## Directions
Return all lines from the listing below that include the word "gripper".

## Collected material
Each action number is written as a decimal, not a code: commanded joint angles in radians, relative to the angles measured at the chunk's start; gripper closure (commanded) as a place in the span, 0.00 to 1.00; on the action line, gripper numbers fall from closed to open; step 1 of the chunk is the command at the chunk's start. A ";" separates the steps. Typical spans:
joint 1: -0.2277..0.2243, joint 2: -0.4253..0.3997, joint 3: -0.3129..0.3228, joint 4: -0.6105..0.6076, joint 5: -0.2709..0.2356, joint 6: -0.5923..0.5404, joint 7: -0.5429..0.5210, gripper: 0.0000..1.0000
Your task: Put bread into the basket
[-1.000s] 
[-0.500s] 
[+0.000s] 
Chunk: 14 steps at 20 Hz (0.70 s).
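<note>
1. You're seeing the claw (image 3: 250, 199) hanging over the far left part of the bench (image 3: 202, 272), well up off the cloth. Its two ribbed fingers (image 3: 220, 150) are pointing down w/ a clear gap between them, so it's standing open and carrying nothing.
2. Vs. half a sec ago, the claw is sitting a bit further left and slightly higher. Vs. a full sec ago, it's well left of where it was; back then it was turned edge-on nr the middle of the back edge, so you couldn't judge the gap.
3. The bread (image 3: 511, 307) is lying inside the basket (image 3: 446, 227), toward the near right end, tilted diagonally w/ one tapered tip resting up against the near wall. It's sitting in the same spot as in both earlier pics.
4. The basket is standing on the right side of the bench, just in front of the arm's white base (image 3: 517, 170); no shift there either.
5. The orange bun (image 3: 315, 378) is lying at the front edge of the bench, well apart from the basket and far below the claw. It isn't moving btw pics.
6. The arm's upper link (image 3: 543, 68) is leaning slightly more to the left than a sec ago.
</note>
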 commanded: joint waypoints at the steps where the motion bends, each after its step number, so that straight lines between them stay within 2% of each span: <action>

## Output of the task
Each action number is written as a decimal, not a code: commanded joint angles in radians, relative to the angles measured at the chunk's start; gripper closure (commanded) as a place in the span, 0.00 to 1.00; on the action line, gripper numbers fall from closed to open; step 1 of the chunk is the command at the chunk's start. A ";" separates the steps. Typical spans:
joint 1: -0.2277..0.2243, joint 2: -0.4253..0.3997, joint 3: -0.3129..0.3228, joint 4: -0.6105..0.6076, joint 5: -0.2709..0.2356, joint 6: -0.5923..0.5404, joint 7: -0.5429..0.5210, gripper: 0.0000..1.0000

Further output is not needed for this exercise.